The fencer will contact all fencers in the cluster to ask what devices they have available to fence the target node. The fence operation timeout will be used as the timeout for each of these queries.
Once a fencing device has been selected, the fencer will check whether any action-specific timeout has been configured for the device, to use instead of the fence operation timeout. For example, if stonith-timeout is 60 seconds, but the fencing device has pcmk_reboot_timeout configured as 90 seconds, then a timeout of 90 seconds will be used for reboot actions using that device.
A device may have retries configured, in which case the timeout applies across all attempts. For example, if a device has pcmk_reboot_retries configured as 2, and the first reboot attempt fails, the second attempt will only have whatever time is remaining in the action timeout after subtracting how much time the first attempt used. This means that if the first attempt fails due to using the entire timeout, no further attempts will be made. There is currently no way to configure a per-attempt timeout.
If more than one device is required to fence a target, whether due to failure of the first device or a fencing topology with multiple devices configured for the target, each device will have its own separate action timeout.
For all of the above timeouts, the fencer will generally multiply the configured value by 1.2 to get an actual value to use, to account for time needed by the fencer’s own processing.
Separate from the fencer’s timeouts, some fence agents have internal timeouts for individual steps of their fencing process. These agents often have parameters to configure these timeouts, such as login-timeout, shell-timeout, or power-timeout. Many such agents also have a disable-timeout parameter to ignore their internal timeouts and just let Pacemaker handle the timeout. This causes a difference in retry behavior. If disable-timeout is not set, and the agent hits one of its internal timeouts, it will report that as a failure to Pacemaker, which can then retry. If disable-timeout is set, and Pacemaker hits a timeout for the agent, then there will be no time remaining, and no retry will be done.
In some cases, a fence device may require some other cluster resource (such as an IP address) to be active in order to function properly.
This is obviously undesirable in general: fencing may be required when the depended-on resource is not active, or fencing may be required because the node running the depended-on resource is no longer responding.
However, this may be acceptable under certain conditions:
Even under those conditions, there is one unlikely problem scenario. The DC always schedules fencing of itself after any other fencing needed, to avoid unnecessary repeated DC elections. If the dependent fence device targets the DC, and both the DC and a different node running the depended-on resource need to be fenced, the DC fencing will always fail and block further recovery. Note, however, that losing a DC node entirely causes some other node to become DC and schedule the fencing, so this is only a risk when a stop or other operation with on-fail set to fencing fails on the DC.

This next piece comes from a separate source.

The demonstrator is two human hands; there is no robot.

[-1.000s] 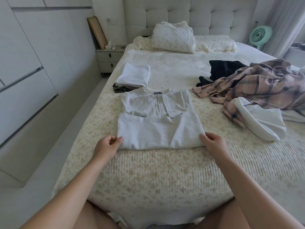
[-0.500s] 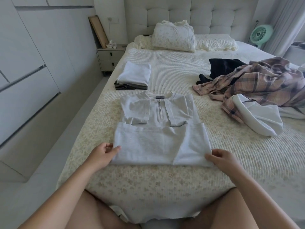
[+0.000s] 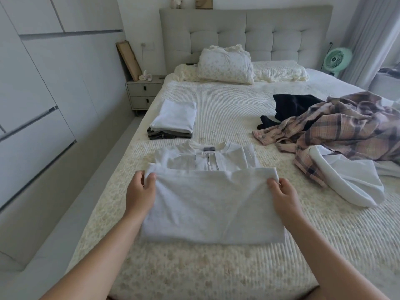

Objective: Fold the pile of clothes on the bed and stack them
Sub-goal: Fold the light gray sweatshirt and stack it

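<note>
I am gripping the white zip-neck top point(image 3: 213, 200) at frame centre on the bed point(image 3: 194, 267), left hand point(image 3: 140, 192) and right hand point(image 3: 283, 194) each pinching a corner of its lifted lower half. Next, I judge, carrying this fold onto the collar, then stacking on the folded pile point(image 3: 173, 120).

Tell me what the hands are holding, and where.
Both hands, left and right, pinch the pale grey zip-neck shirt at the two corners of its folded-up lower edge.

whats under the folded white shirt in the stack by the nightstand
Under the folded white shirt lies a dark folded garment, only its near edge showing. Whether more lies beneath is covered.
</note>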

Higher-level tools can provide simpler interfaces to this process, but using Pacemaker command-line tools, this is how you could configure a fence device.
Find the correct driver:
# stonith_admin --list-installed
Note
You may have to install packages to make fence agents available on your host. Searching your available packages for fence- is usually helpful. Ensure the packages providing the fence agents you require are installed on every cluster node.
Find the required parameters associated with the device (replacing $AGENT_NAME with the name obtained from the previous step):
# stonith_admin --metadata --agent $AGENT_NAME
Create a file called stonith.xml containing a primitive resource with a class of stonith, a type equal to the agent name obtained earlier, and a parameter for each of the values returned in the previous step.

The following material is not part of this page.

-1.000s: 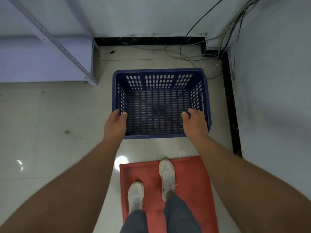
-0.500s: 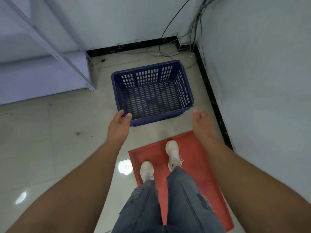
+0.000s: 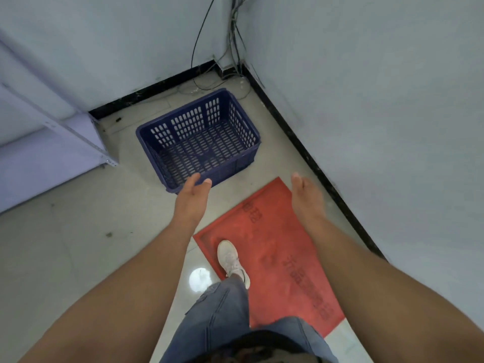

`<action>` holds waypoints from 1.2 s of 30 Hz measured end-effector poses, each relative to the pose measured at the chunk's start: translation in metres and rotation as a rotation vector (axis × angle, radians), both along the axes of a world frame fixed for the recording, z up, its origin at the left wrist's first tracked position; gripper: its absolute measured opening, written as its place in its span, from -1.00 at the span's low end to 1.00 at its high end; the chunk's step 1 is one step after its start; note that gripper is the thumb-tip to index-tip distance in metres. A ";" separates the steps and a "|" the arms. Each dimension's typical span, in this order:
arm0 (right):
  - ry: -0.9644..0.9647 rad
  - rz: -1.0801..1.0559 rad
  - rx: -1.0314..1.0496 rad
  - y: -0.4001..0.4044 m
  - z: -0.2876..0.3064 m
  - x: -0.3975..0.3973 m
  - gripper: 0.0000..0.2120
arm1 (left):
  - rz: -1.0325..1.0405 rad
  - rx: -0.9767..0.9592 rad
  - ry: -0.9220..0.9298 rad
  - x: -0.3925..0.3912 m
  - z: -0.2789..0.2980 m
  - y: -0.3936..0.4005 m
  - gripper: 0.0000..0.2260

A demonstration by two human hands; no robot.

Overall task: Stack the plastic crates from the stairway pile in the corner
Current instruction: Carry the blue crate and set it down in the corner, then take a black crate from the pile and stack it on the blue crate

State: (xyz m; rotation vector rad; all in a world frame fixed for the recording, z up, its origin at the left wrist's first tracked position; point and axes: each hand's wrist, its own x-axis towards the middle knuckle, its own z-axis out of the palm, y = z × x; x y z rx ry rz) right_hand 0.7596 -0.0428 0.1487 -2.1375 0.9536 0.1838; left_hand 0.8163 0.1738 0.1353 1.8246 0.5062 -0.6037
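Observation:
A dark blue slotted plastic crate (image 3: 235, 163) stands empty and upright on the tiled floor in the corner where two walls meet. My left hand (image 3: 192, 197) hovers open in front of the crate's near left corner, fingers apart, holding nothing. My right hand (image 3: 306, 196) is open too, off to the right of the crate above the red mat, apart from the crate.
A red floor mat (image 3: 277, 247) lies behind the crate; my white shoe (image 3: 230, 258) stands on its left edge. A pale metal shelf unit (image 3: 52, 142) stands at the left. Loose cables (image 3: 233, 53) hang in the corner. The right wall (image 3: 379, 113) runs close by.
Both hands have let go of the crate and drawn back from it. The crate now rests on the floor in the corner, and my view has risen and swung left.

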 end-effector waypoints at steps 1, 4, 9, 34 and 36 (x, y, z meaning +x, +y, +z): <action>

If the device does not know how to fence nodes based on their uname, you may also need to set the special pcmk_host_map parameter. See Special Meta-Attributes for Fencing Resources for details.
If the device does not support the list command, you may also need to set the special pcmk_host_list and/or pcmk_host_check parameters. See Special Meta-Attributes for Fencing Resources for details.
If the device does not expect the victim to be specified with the port parameter, you may also need to set the special pcmk_host_argument parameter. See Special Meta-Attributes for Fencing Resources for details.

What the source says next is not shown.